I want the 8085 spec so I can completely decode the output of the Intel PLM compiler and ASM80 assembler. I have most of it decoded and have regenerated the spec. There are some fields still that are not obvious. This is just fun to tinker with and is a part of the history that has been lost. - Bill
In Feb 2012, Bill did some more work on his 8-bit tools and ROM monitor:
I did synchronize some "include" files used in all my 80/10 software. I revisited a stack problem in the BDOS - currently using an external stack which works fine. I have the console I/O separate from the rest of the monitor. I changed the iSBC 208 base I/O address to 040h and verified everything worked. Found a couple of hard-coded I/O addresses in the monitor which are now fixed. I had to do this because [a Zendex 80/05 CPU I'm working on] uses I/O addresses 0-FH. I also have a iSBX 354 on the 208 board, so I can develop a console driver for the monitor.
I have assembled the monitor and the i8251 driver, linked them, and copied them onto a CPM floppy. The monitor ran! So that is a step much closer on the assembler/linker. This will allow me to have a library of serial drivers for the monitor, and select the one I need for the particular hardware target I am working on.
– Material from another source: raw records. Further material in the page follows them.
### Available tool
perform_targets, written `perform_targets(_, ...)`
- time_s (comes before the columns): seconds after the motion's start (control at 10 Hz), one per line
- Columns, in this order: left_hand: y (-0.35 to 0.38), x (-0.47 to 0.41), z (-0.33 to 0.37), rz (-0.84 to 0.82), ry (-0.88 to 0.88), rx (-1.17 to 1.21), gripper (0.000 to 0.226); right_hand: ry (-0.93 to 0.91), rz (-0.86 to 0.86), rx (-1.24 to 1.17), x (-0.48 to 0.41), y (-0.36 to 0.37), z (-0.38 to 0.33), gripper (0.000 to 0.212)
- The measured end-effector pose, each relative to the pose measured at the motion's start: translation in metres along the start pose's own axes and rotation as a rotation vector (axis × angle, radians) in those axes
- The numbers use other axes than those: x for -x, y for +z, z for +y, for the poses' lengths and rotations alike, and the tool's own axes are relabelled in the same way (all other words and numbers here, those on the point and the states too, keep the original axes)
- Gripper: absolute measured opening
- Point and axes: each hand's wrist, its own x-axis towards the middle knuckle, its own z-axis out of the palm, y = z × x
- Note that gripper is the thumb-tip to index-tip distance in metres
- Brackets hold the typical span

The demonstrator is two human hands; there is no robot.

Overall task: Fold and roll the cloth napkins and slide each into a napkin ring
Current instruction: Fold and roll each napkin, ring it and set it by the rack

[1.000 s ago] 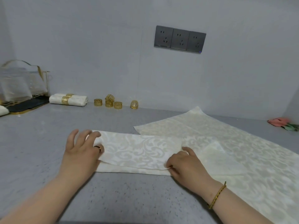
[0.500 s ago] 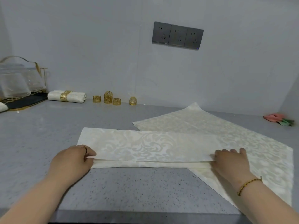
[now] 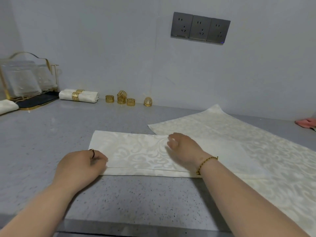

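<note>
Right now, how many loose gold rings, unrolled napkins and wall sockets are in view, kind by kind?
Loose gold rings: 5
Unrolled napkins: 2
Wall sockets: 3
Total: 10

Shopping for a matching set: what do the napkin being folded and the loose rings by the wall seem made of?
Folded napkin: woven cream cloth, probably damask; its scroll pattern shows a soft sheen. Loose rings: gold-coloured metal, it seems, shiny, with openwork fretting; plating cannot be told.
</note>
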Motion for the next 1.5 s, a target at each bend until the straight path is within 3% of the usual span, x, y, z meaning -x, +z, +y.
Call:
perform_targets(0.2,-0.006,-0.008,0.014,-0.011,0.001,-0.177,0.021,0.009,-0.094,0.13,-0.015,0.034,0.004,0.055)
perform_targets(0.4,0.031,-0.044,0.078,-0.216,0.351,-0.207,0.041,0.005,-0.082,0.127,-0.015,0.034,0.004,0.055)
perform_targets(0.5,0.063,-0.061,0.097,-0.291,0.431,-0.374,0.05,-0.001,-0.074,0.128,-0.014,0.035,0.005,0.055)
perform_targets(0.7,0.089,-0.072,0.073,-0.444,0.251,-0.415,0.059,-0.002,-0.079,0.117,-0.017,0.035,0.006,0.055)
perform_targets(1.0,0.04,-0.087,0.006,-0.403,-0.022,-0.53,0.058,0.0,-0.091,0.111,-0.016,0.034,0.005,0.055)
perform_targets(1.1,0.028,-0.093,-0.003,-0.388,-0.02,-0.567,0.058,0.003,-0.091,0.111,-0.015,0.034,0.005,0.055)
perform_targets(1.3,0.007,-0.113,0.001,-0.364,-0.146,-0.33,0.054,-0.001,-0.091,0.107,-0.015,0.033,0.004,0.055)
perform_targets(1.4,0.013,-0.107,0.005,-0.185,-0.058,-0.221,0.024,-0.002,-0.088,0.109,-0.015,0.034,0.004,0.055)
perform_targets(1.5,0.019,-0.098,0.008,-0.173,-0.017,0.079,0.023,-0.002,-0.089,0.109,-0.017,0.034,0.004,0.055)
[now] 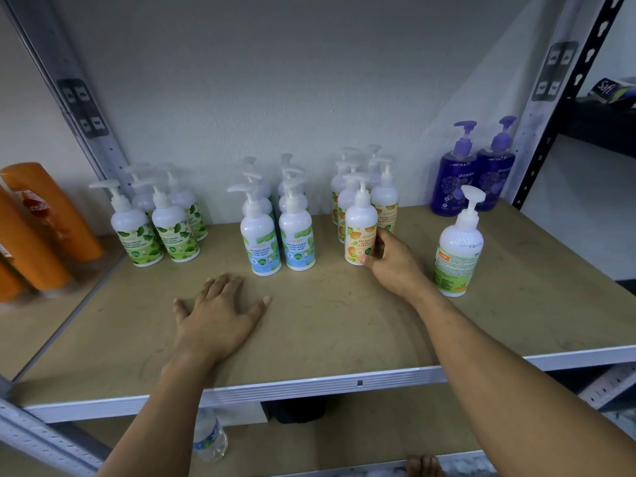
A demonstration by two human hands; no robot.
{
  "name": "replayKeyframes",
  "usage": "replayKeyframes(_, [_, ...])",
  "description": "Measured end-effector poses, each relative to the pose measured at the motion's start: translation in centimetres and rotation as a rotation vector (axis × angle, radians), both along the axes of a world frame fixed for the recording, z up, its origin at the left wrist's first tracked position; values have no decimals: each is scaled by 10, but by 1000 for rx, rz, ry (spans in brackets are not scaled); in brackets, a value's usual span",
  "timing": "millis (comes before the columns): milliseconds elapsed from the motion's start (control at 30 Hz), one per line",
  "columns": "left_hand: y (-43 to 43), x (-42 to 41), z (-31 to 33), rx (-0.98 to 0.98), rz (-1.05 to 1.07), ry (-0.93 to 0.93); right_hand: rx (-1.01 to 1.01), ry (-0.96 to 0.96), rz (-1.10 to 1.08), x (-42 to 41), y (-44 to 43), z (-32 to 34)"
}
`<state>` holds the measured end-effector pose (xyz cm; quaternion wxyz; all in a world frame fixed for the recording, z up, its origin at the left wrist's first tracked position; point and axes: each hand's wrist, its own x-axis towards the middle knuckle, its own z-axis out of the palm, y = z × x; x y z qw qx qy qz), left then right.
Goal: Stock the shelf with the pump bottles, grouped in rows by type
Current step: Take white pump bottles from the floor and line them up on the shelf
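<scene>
Head view is showing your right hand gripping the front orange bottle low, heading its row on the shelf; shoving it is risking toppling the other orange bottles crowding behind. Your left hand is lying flat and open nearby, while a stray bottle is standing apart, rightward.

A plain grey-white wall backs the tan shelf board, which has a pale metal front edge and perforated grey uprights at both back corners, while a black rack stands just past its right edge, under soft, even light.
</scene>
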<state>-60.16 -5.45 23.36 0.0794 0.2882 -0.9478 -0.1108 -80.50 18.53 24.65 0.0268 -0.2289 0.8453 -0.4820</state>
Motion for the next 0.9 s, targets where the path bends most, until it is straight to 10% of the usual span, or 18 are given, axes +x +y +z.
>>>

I also got the assembler to generate relocatable object modules in the Intel standard. I have a version of link also working and generating simple CPM .COM files.
Herb noted: Linking assemblers are a little uncommon in the early CP/M world. If you have time to write this up a bit, maybe refer to the Intel docs that provide further info, that would I think be a good thing.
Actually, Microsoft and DR used the .REL format, which was a bit-stream to save space on disk. Both were available in the late 70's. I like the byte-oriented format used by Intel because it is so much easier to work with. It was the basis for the current OMF's for the X86 processors. I will add a few things to it, such as named segments and comments, once I have a good set of reliable tools. The linker just fell into place from the object module dumper I had writtten.
[Although one can use "includes" and "if/then/else",] that is the technique I used before the linking loader. But it makes the code a mess and the nested includes are a pain to follow. Separate modules makes a whole lot more sense and require a lot less development and maintenance time.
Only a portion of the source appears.